Lucio estiraba el cuerpo; ahuecaba los arrugados pantalones, que se le habían adherido a la piel; alzaba varias veces una y otra rodilla, alternativamente, para desentumecerse las piernas!

– Bueno, tú, hasta mañana.

– Pues que haya suertecilla. Ya me contarás.

– Naturalmente. Veremos a ver si no se queda todo en agua de borrajas. Adiós.

Lucio salió al camino y orinó interminablemente, a la luz de la luna, que ya casi tocaba el horizonte sobre las lomas de Coslada.
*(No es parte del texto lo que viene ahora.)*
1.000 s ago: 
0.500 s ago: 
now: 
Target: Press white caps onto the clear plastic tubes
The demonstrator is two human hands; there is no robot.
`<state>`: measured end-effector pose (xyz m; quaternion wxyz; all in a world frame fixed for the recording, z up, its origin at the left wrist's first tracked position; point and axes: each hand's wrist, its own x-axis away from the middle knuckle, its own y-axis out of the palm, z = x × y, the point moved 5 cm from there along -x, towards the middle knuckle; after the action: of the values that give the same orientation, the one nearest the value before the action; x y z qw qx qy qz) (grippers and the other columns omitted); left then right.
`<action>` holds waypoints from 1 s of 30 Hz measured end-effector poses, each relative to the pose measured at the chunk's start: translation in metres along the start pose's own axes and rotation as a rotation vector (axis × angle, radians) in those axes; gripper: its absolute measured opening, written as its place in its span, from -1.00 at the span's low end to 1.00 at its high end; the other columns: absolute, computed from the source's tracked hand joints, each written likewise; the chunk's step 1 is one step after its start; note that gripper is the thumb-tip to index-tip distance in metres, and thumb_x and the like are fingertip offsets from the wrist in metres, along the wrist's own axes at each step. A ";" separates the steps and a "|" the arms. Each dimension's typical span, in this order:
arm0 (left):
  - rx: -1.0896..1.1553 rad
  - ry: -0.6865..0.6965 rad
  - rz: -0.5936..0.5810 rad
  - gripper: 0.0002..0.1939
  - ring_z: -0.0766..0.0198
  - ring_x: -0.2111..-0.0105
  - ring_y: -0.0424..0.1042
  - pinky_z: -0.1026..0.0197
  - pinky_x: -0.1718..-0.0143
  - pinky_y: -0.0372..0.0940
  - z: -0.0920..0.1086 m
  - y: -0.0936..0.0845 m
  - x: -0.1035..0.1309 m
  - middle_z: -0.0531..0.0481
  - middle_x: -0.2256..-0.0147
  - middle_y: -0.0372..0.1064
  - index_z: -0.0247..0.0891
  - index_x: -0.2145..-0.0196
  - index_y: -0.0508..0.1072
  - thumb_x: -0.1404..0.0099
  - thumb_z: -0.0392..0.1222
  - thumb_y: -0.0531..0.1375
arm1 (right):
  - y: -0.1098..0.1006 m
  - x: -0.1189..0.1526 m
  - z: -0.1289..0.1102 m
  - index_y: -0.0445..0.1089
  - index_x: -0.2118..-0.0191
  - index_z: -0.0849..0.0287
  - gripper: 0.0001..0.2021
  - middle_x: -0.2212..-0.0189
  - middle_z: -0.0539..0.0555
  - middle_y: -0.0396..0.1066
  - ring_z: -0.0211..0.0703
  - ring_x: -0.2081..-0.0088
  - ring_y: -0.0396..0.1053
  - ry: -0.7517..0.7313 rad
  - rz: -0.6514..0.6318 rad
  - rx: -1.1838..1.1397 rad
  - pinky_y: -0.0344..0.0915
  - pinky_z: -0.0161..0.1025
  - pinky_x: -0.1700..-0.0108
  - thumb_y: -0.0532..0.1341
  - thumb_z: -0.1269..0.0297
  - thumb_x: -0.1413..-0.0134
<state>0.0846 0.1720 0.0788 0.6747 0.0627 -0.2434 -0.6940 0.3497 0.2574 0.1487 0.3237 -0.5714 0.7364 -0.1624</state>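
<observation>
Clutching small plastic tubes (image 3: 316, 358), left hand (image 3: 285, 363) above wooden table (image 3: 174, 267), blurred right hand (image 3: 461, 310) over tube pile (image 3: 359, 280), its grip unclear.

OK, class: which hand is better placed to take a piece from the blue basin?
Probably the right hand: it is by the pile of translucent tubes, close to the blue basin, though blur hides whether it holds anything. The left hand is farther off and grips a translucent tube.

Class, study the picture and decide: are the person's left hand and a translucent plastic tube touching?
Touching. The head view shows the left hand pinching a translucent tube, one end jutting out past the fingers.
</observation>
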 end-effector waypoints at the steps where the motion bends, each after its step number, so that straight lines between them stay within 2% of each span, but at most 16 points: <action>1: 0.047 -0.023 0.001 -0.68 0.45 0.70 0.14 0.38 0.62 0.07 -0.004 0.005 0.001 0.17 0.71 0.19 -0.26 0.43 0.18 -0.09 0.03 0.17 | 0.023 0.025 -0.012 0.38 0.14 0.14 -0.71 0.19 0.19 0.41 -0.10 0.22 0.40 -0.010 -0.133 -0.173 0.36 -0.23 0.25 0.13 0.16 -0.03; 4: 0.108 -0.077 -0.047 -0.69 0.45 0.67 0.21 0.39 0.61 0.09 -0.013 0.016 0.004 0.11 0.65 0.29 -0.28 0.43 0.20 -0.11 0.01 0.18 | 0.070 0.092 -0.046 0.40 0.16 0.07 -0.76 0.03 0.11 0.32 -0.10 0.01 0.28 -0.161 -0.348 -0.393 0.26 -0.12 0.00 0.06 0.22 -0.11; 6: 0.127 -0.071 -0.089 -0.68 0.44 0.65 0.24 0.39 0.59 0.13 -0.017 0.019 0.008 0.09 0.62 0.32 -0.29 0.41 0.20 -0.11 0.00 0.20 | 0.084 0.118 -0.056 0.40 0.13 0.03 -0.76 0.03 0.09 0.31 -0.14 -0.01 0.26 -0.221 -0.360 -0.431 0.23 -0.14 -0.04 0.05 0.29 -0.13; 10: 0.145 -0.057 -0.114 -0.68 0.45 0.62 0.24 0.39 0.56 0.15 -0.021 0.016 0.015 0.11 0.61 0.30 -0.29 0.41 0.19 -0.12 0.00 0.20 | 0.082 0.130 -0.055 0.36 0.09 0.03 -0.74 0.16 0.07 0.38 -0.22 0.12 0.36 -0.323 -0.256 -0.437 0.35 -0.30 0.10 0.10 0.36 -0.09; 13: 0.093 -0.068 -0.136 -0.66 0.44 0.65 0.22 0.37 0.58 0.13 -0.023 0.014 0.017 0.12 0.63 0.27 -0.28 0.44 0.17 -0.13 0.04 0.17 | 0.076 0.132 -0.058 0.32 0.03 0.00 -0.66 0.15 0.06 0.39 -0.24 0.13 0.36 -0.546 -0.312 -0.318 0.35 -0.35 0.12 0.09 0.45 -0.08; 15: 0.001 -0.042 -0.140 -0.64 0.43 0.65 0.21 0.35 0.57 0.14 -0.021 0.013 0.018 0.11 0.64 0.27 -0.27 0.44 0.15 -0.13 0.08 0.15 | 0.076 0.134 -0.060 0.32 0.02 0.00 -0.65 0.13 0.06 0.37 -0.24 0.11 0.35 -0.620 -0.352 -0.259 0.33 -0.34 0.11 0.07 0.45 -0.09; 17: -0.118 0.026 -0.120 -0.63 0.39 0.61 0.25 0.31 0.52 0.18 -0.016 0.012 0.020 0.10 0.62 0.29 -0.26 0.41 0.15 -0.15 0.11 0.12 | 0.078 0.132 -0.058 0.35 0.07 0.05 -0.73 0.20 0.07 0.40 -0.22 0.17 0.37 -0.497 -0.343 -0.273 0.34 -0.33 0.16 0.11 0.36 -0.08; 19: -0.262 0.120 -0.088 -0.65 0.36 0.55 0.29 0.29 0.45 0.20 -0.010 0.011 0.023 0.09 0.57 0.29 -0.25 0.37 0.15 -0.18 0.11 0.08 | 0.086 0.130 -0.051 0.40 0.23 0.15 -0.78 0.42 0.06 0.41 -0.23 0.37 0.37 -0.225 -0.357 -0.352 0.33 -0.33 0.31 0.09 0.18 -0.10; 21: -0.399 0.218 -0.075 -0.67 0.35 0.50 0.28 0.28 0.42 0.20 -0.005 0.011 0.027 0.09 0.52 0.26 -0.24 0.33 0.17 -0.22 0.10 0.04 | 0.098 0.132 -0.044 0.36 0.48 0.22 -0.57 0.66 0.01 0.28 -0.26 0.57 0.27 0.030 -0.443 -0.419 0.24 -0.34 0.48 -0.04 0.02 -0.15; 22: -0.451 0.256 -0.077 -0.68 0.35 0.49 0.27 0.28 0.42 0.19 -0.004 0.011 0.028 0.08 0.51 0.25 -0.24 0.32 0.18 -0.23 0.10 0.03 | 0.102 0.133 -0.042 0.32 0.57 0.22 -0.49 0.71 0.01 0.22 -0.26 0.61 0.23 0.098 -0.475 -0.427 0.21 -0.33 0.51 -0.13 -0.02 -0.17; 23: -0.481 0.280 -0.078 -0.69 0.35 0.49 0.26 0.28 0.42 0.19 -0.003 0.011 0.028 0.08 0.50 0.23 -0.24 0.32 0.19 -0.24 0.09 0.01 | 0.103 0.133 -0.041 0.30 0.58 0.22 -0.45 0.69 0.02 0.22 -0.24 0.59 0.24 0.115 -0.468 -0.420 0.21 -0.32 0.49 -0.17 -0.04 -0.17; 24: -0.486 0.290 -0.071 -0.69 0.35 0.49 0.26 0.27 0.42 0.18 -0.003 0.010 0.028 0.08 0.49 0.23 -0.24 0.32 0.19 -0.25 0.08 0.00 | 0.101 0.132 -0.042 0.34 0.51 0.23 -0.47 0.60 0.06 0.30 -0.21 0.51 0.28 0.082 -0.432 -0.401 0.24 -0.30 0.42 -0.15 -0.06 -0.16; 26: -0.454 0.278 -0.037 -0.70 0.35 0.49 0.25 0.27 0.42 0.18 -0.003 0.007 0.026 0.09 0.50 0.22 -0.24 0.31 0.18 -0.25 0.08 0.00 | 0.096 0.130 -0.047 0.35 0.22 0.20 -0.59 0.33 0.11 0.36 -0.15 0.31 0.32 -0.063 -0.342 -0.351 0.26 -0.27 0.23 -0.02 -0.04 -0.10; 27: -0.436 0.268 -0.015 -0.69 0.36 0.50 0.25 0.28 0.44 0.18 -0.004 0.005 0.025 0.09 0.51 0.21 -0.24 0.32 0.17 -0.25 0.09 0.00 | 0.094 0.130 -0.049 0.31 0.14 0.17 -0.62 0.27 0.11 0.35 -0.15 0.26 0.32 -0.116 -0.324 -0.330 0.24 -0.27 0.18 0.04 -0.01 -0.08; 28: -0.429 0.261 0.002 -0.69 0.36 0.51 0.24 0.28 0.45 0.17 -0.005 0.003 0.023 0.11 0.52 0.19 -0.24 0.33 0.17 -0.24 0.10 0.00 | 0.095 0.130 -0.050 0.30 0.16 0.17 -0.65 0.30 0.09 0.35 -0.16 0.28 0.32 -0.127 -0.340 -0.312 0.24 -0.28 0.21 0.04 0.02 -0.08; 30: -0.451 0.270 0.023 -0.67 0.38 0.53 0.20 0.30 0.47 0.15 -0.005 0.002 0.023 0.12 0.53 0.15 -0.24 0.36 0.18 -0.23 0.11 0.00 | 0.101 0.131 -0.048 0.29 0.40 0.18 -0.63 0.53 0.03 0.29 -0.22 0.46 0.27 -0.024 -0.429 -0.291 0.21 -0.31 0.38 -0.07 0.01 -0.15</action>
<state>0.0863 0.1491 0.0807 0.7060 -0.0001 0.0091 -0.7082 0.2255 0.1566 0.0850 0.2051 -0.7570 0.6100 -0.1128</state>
A sus espaldas oía cerrarse la puerta de Mauricio, y cuando echó a andar de nuevo ya había desaparecido el rectángulo de luz que salía de la venta. La carretera le llevaba entre dos olivares hasta las mismas tapias de San Fernando, y el ruido del agua del río sonando allá abajo en la compuerta se dejaba de oír súbitamente, al quedar interceptado por detrás de los primeros edificios. Eran casitas muy nuevas, de ladrillo a la vista, y aún la mayoría sin habitar.

«…Entra de nuevo en terreno terciario y recibe por la izquierda al Henares, en Mejorada del Campo. En Vaciamadrid recoge al Manzanares por la orilla derecha, por abajo del puente de Arganda; y en Titulcia al Tajuña, por la izquierda. Suministra a la grande acequia llamada Real del Jarama, y ya en las vegas de Aranjuez entrega sus aguas al Tajo, que se las lleva hacia Occidente, a Portugal y al Océano Atlántico.»

Madrid, 10 octubre 1954 y Madrid, 20 marzo 1955.